My earliest recollection of symptoms related to mental illness was in my teens. Of course, back then I had no idea of what I was experiencing. It was not until I was diagnosed with major depression as well as bi-polar that a lot of things began to come to light. By educating myself on my illnesses, working with others to help break the stigma so unfairly attached to them, and spreading awareness on mental health related issues, things have become clearer for me.
I have experienced and learned many things during my recovery process; things about me and those around me–some positive and others negative. One of which is the topic of “mental disorders being an illness.” I have read articles and heard discussions in which they describe mental illnesses as not being an illness at all, but rather a lack of strength or motivation. Well, let me assure the skeptics that indeed it is an illness.
During the height of my depression my illness would literally bring me to my knees at any time or anywhere, I could be sitting on a bus feeling good, listening to my mp3 player, on my way to the mall, and when out of nowhere it struck. I could not move, talk, and barely think. I would have just enough strength to speed dial someone to pick me up. Everything became numb and completely out of my control; the emptiness inside my body was painful; the sadness too much to bear; and the lack of mobility during an episode extremely frightful. I would spend days and nights at a time in bed with the curtains drawn. I was too exhausted to take a shower, get dressed or answer the phone. Even drying the tears from my eyes was hard to do.

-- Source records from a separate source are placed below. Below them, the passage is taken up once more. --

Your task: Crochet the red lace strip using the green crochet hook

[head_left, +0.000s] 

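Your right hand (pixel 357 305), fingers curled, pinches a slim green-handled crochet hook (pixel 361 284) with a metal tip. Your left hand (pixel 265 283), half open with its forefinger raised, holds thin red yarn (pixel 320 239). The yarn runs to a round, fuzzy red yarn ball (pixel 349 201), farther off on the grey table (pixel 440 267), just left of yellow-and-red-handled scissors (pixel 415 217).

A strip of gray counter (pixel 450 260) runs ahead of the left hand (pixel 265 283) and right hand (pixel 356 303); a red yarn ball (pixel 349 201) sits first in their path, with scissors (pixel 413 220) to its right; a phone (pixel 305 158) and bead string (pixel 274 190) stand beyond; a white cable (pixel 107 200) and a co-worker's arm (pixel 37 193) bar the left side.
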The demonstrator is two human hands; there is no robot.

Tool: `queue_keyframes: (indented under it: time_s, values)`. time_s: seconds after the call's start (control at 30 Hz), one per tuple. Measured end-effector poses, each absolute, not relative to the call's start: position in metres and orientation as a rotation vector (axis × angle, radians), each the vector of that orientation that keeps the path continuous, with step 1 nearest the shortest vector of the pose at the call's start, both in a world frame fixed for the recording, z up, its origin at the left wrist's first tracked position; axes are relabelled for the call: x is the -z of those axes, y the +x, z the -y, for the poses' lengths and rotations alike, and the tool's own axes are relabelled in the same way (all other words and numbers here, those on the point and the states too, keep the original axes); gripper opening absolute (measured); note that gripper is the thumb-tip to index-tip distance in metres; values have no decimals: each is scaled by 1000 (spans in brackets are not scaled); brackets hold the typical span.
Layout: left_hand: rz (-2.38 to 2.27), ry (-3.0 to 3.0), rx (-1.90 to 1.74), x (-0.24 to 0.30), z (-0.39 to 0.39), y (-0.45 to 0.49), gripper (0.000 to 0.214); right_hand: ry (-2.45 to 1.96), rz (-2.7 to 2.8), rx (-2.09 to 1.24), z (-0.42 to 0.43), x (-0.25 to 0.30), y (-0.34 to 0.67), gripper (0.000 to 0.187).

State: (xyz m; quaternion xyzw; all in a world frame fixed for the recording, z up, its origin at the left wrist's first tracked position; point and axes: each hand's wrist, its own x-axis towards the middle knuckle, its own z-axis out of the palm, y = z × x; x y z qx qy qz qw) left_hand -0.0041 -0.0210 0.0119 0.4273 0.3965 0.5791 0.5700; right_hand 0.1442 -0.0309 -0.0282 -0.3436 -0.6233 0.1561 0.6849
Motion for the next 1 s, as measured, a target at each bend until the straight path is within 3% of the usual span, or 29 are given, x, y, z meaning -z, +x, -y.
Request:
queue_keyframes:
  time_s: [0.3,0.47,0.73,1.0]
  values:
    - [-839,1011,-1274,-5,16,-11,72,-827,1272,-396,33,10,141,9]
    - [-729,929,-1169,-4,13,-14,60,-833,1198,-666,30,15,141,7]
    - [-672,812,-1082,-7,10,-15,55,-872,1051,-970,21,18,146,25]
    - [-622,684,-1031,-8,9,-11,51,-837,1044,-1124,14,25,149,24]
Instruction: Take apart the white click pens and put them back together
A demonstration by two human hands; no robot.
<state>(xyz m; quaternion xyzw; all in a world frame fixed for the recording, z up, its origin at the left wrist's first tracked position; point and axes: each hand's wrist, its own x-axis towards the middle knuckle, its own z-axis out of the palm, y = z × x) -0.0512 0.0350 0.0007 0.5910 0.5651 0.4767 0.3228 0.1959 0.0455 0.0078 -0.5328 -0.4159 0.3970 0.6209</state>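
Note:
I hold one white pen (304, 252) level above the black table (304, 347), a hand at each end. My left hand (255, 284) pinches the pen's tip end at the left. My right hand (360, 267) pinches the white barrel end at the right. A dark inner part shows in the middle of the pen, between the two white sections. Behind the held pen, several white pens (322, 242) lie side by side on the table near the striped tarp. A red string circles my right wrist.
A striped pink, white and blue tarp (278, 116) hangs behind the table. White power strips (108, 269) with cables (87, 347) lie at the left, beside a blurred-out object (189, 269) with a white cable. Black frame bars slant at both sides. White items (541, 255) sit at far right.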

What made me feel worse were the people who came to visit and claimed I just needed to “be strong’. I couldn’t be strong–I really wanted to–but I just couldn’t. And I wanted someone so badly to understand me, to help me, but they couldn’t. Listening to those statements made me feel like the loneliest woman on earth; completely hopeless with nowhere to turn. No one understood how I was disappearing; falling deeper and deeper into a hole.
During the peak of my mental illness I discovered self medicating. I drank to feel better but it turn into nightmares. I drank so people would accept me but they ran further from me. I even drank so I could be what people told me to be “ strong” but I became weaker. My addiction was both hell and a blessing. It was then that I was hospitalized for alcoholism and referred to a mental health provider.
If not treated appropriately, mental illness can destroy. It can aid in the development of other illnesses such as heart disease, high blood pressure, neurological conditions, eating disorders, IBS, and more. For those who believe mental disorders such as depression are not an illness, I really can’t see how I would choose anguish and despair over strength and motivation; shopping and independence over falling to the ground and being carried to my bed; or healing through treatment versus getting sicker without the right course of treatment.
As to my positive experiences, a very dear and special one to me is compassion. I have learned compassion toward myself, but feeling compassion for others has been the ultimate gift. I clearly remember saying to myself during a state of major depression “God, if you help me get through this and take away this pain, I promise to help those who are also sick and suffering.” I’d like to thing I’m keeping that promise. I wouldn’t wish the pain of depression or any other mental disorder on anyone. I’ve been there in the worst end of the illness. It is a gift to let others who are suffering know that they are not alone; that there are resources and treatments they can utilize to feel better.
I still experience the symptoms of bi-polar/depression, I probably always will. However, ever since I have been on treatment through my doctor my episodes are not as profound and I no longer become bed bound for days and I bounce back faster and safely. I live a fuller more meaningful life thanks to taking my medication, attending therapy groups and incorporating other sources of recovery as well as using my coping skills.
Photo credit: LHG Creative Photography
My name is Madison. I live in NYC. My passion is writing, listening to music and spreading awareness on mental illness. I changed my goal of being a rock star to becoming an author and eventually writing my memoir someday but I do still sing out loud in front of my mirror when no one’s looking. I love my mascara, taking long walks, meeting new people, watching Youtube videos and working out. My favorite friend is coffee. I simply adore NYC and everything Manhattan has to offer. I am full of dreams and hope and truly believe in never, ever, giving up.